> _Goal of the exercise_: The listing that follows should be copied in full, exactly as written.

> _Data provided_:
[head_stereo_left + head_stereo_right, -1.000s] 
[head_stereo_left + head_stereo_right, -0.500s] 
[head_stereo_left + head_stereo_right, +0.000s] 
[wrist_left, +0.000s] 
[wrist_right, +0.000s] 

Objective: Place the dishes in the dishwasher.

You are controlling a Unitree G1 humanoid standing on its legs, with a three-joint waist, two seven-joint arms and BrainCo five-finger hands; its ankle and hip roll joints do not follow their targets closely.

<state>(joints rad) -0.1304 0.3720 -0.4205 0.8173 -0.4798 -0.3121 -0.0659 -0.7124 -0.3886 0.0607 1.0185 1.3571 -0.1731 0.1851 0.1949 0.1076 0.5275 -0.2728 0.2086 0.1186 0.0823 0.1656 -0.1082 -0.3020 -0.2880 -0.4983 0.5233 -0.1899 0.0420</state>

> _Answer for this exercise_:
[head_stereo_left + head_stereo_right, -1.000s] 
[head_stereo_left + head_stereo_right, -0.500s] 
[head_stereo_left + head_stereo_right, +0.000s] 
[wrist_left, +0.000s] 
[wrist_right, +0.000s] 

Objective: Place the dishes in the dishwasher.

You are controlling a Unitree G1 humanoid standing on its legs, with a three-joint waist, two seven-joint arms and BrainCo five-finger hands; its ankle and hip roll joints do not follow their targets closely.

<state>(joints rad) -0.1304 0.3720 -0.4205 0.8173 -0.4798 -0.3121 -0.0659 -0.7124 -0.3886 0.0607 1.0185 1.3571 -0.1731 0.1851 0.1949 0.1076 0.5275 -0.2728 0.2086 0.1186 0.0823 0.1656 -0.1082 -0.3020 -0.2880 -0.4983 0.5233 -0.1899 0.0420</state>

This finishes the output.